◆ **What needs to be done**:
Word for word, give again the lines of the material below, from the one holding "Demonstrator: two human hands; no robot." to the last, with nothing added.

◆ **The data**:
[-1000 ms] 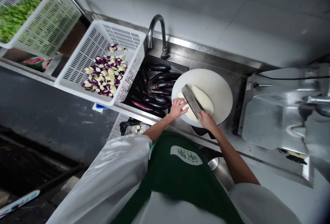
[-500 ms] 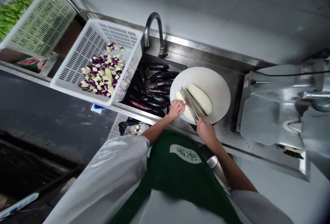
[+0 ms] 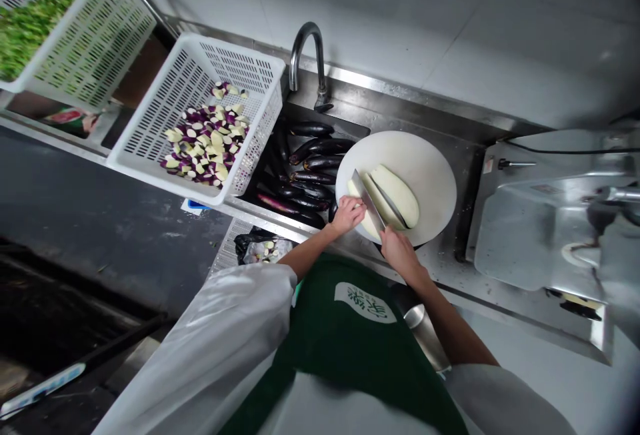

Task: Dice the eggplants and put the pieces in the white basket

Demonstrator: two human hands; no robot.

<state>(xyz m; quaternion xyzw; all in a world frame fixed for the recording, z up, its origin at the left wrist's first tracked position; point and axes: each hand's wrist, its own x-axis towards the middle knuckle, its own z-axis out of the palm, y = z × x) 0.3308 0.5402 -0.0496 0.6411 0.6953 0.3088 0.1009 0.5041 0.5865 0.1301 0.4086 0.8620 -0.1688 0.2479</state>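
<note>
On the round white cutting board [image 3: 434,185] lie long pale pieces of eggplant [image 3: 397,191], one showing dark skin along its edge. My right hand [image 3: 399,249] is wrapped round the handle of a broad kitchen knife [image 3: 369,203]. The blade stands on edge, in or beside the eggplant at the board's left. My left hand [image 3: 349,215], fingers bent together, presses on the leftmost eggplant piece [image 3: 371,227] close to the blade. Part of that piece is hidden under the fingers and knife.
Whole dark eggplants [image 3: 320,162] fill the sink left of the board, below a curved faucet [image 3: 307,55]. A white basket [image 3: 165,95] holds cut eggplant chunks [image 3: 213,141]. Far left is a basket of chopped greens [image 3: 30,28]. Metal equipment [image 3: 540,221] stands at right.
The view has shifted slightly, so things sit a little further right. The knife has moved left across the eggplant, away from the large right piece. Both hands keep their holds.
</note>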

◆ **Answer below**:
Demonstrator: two human hands; no robot.

<state>(xyz m; quaternion xyzw; all in a world frame fixed for the recording, z up, its origin at the left wrist's first tracked position; point and axes: each hand's wrist, its own x-axis towards the middle knuckle, its own z-axis out of the palm, y = z × x) 0.3308 0.5402 -0.0496 0.6411 0.6953 0.3088 0.1009 0.5041 0.5865 0.1301 0.4086 0.8620 -0.1688 0.2479</state>
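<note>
On the round white cutting board [image 3: 434,185] lie long pale pieces of eggplant [image 3: 397,191], one showing dark skin along its edge. My right hand [image 3: 399,249] is wrapped round the handle of a broad kitchen knife [image 3: 369,203]. The blade stands on edge, in or beside the eggplant at the board's left. My left hand [image 3: 349,215], fingers bent together, presses on the leftmost eggplant piece [image 3: 371,227] close to the blade. Part of that piece is hidden under the fingers and knife.
Whole dark eggplants [image 3: 320,162] fill the sink left of the board, below a curved faucet [image 3: 307,55]. A white basket [image 3: 165,95] holds cut eggplant chunks [image 3: 213,141]. Far left is a basket of chopped greens [image 3: 30,28]. Metal equipment [image 3: 540,221] stands at right.
The view has shifted slightly, so things sit a little further right. The knife has moved left across the eggplant, away from the large right piece. Both hands keep their holds.
</note>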

There is no additional output for this exercise.